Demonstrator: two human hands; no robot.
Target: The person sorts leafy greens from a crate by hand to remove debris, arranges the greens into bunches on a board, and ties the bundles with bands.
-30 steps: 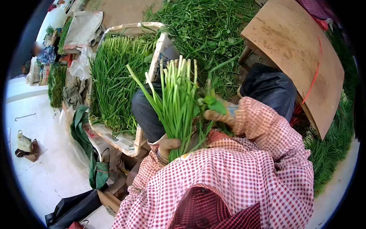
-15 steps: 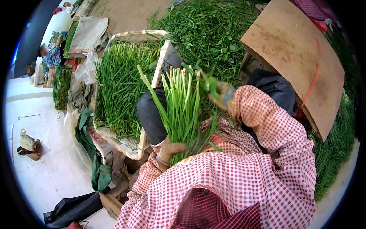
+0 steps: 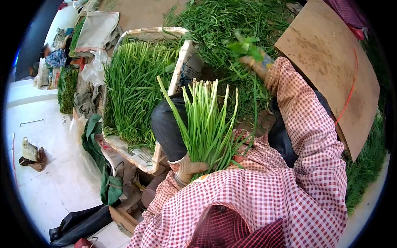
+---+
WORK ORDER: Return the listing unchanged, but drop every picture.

SOLUTION TO THIS EXERCISE:
Demonstrator: two human hands; no robot.
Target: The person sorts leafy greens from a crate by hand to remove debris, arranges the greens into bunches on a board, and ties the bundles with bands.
-30 steps: 
-15 steps: 
+0 steps: 

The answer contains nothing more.